#### TASK GOAL
Find the line containing "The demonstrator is" in the listing below. Repeat it exactly, along with each following line up to and including the one containing "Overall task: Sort".

───── THE DATA ─────

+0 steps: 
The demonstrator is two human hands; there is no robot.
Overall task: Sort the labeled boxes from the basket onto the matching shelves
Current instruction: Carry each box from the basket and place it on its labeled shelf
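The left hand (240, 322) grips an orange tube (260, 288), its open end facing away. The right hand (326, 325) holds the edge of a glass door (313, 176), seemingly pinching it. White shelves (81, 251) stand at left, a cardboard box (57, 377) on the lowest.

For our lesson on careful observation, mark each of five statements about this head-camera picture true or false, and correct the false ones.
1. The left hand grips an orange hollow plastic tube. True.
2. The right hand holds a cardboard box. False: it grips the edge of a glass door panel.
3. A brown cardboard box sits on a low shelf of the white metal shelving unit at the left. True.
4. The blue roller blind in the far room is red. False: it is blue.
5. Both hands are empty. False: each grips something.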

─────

#### EXPECTED OUTPUT
The demonstrator is two human hands; there is no robot.
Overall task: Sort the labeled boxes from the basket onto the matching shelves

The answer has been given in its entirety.